Nothing but the images should be left out when the entries are restated word for word.

## Records for this exercise
##############################
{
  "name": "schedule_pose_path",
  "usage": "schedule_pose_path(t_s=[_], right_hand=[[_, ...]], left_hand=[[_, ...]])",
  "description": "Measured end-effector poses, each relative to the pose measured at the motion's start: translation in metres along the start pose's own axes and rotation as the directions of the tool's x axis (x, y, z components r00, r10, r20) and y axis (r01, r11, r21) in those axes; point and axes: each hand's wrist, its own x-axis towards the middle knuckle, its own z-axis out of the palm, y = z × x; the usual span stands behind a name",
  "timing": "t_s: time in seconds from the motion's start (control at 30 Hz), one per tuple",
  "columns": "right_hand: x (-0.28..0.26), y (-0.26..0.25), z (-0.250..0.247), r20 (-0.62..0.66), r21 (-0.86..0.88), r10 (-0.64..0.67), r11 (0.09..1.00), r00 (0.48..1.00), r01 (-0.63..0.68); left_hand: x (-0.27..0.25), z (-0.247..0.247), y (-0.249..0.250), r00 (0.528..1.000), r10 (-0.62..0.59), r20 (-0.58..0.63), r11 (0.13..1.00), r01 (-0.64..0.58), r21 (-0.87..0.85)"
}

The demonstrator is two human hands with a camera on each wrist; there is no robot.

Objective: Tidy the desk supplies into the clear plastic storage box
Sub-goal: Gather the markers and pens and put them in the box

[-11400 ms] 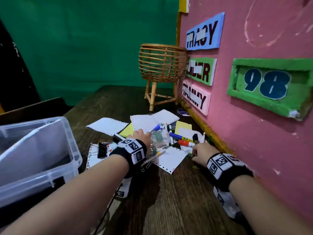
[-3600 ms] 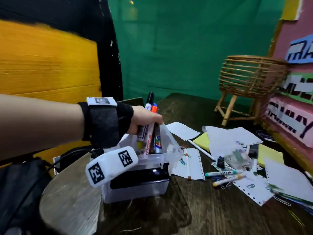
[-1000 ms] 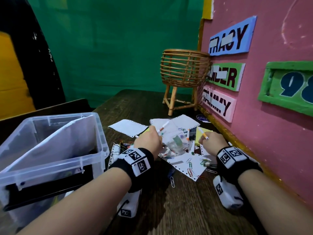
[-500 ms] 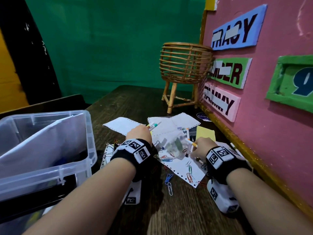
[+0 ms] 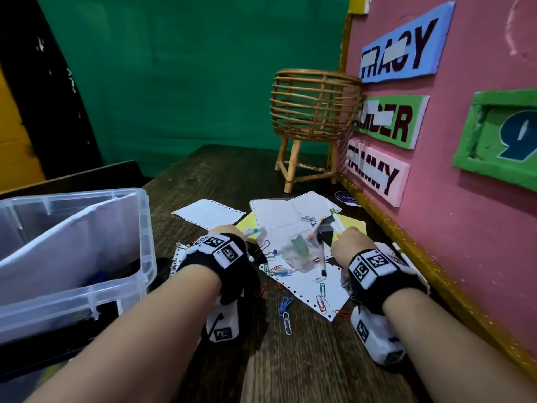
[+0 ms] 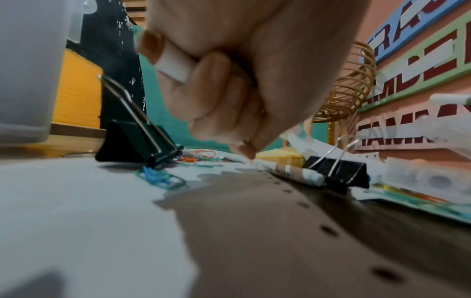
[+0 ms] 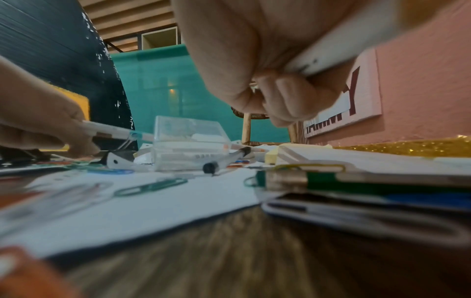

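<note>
The clear plastic storage box (image 5: 139, 237) stands at the left of the dark wooden desk. Both hands are low over the pile of supplies. My left hand (image 5: 229, 232) grips a white pen with a teal tip (image 5: 251, 231); in the left wrist view its fingers (image 6: 216, 84) curl round the white barrel (image 6: 173, 66), just above another pen (image 6: 288, 171) lying on the paper. My right hand (image 5: 348, 242) grips thin white pens (image 5: 337, 223), and the right wrist view shows one barrel (image 7: 344, 44) in its fist. Between the hands sits a small clear box (image 5: 299, 251).
White perforated sheets (image 5: 209, 213), yellow sticky notes and several coloured paper clips (image 5: 286, 308) lie around the hands. Two black binder clips (image 6: 135, 139) stand by my left hand. A black-capped pen (image 7: 224, 161) lies beside the small box. A rattan basket stand (image 5: 313, 112) and the pink wall (image 5: 465, 257) close the right side.
Earlier, markers went into the storage box and both hands came back to the pile. In the last half second my right hand has tilted its pens up; my left hand has barely moved.
</note>
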Motion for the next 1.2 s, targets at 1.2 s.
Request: schedule_pose_path(t_s=[1.2], right_hand=[[0.034,0.1,-0.036,-0.058,-0.265,0.174,0.947,0.983,-0.184]], left_hand=[[0.009,0.011,0.054,0.883,0.469,0.003,0.844,-0.449,0.295]])
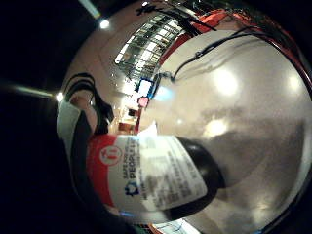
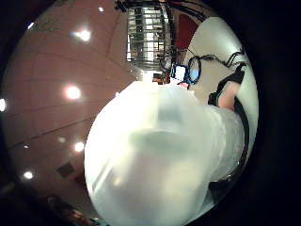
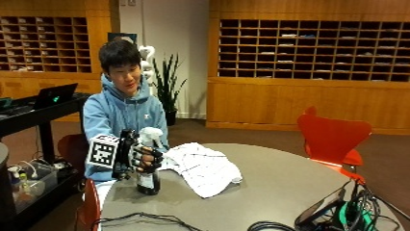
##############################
## Response to the exercise
{
  "name": "schedule_pose_path",
  "usage": "schedule_pose_path(t_s=[_], right_hand=[[_, ...]], left_hand=[[_, ...]])",
  "description": "Measured end-effector poses, each relative to the pose measured at the motion's start: translation in metres along the start pose's own axes and rotation as the directions of the tool's x axis (x, y, z components r00, r10, r20) and y axis (r01, r11, r21) in those axes; point and axes: each hand's wrist, its own x-axis towards the middle knuckle, its own z-axis out of the palm, y = z × x; the usual span stands behind a name",
  "timing": "t_s: time in seconds from the motion's start (control at 30 Hz), one per tuple",
  "columns": "right_hand: x (-0.28..0.26), y (-0.26..0.25), z (-0.250..0.247), r20 (-0.62..0.66), r21 (-0.86..0.88), r10 (-0.64..0.67), r11 (0.09..1.00), r00 (0.48..1.00), r01 (-0.63..0.68); left_hand: x (-0.27..0.25), z (-0.247..0.247), y (-0.249..0.250), r00 (0.528..1.000), r10 (-0.62..0.59), r20 (-0.58..0.63), r11 (0.13..1.00), r01 (-0.64..0.58), r21 (-0.87..0.85)"
}

The demonstrator is two human hands with a camera on each wrist; there is no robot.

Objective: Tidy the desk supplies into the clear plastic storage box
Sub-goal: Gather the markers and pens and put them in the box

[-11400 ms] 
[-3600 ms] 
[-1000 ms] 
[-500 ms] 
[+0 ms] 
[+0 ms] 
[+0 ms] 

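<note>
The clear plastic storage box (image 5: 139, 237) stands at the left of the dark wooden desk. Both hands are low over the pile of supplies. My left hand (image 5: 229, 232) grips a white pen with a teal tip (image 5: 251, 231); in the left wrist view its fingers (image 6: 216, 84) curl round the white barrel (image 6: 173, 66), just above another pen (image 6: 288, 171) lying on the paper. My right hand (image 5: 348, 242) grips thin white pens (image 5: 337, 223), and the right wrist view shows one barrel (image 7: 344, 44) in its fist. Between the hands sits a small clear box (image 5: 299, 251).
White perforated sheets (image 5: 209, 213), yellow sticky notes and several coloured paper clips (image 5: 286, 308) lie around the hands. Two black binder clips (image 6: 135, 139) stand by my left hand. A black-capped pen (image 7: 224, 161) lies beside the small box. A rattan basket stand (image 5: 313, 112) and the pink wall (image 5: 465, 257) close the right side.
Earlier, markers went into the storage box and both hands came back to the pile. In the last half second my right hand has tilted its pens up; my left hand has barely moved.
</note>
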Motion for the next 1.2 s, targets at 1.2 s.
Request: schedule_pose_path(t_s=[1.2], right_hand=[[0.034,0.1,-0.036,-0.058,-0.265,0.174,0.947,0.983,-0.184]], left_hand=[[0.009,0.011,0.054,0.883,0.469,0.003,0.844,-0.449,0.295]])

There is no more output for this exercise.